AIM OF THE EXERCISE: From the first line to the last, transcribe the data exactly and skip the pictures.

PROVIDED MATERIAL:
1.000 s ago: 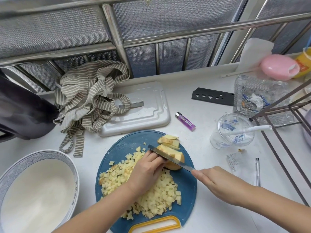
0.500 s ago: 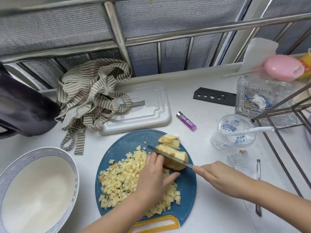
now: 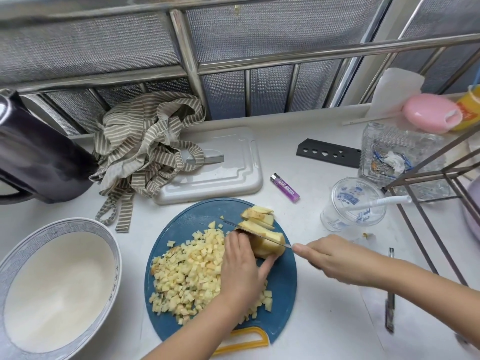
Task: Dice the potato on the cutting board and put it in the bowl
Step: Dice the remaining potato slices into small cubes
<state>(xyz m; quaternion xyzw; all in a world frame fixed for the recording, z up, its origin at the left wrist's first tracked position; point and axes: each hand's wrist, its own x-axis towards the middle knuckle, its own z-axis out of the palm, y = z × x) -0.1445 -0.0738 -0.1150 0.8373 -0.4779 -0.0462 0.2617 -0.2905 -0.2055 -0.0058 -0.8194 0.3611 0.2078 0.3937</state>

EXPECTED ANSWER:
1.000 s ago: 
0.500 s ago: 
now: 
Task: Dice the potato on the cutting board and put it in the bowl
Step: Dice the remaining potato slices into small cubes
<state>(xyz m; quaternion xyzw; all in a world frame fixed for the recording, z up, its origin at the left wrist's first tracked position; point and axes: each hand's wrist, its own x-axis towards the middle knuckle, its own z-axis out of the palm, y = z × x) -0.1445 -0.0738 -0.1150 0.8373 -0.4779 -0.0462 0.2617 -0.2905 -0.2055 -0.0058 -0.8194 0.3611 0.2078 0.3937</state>

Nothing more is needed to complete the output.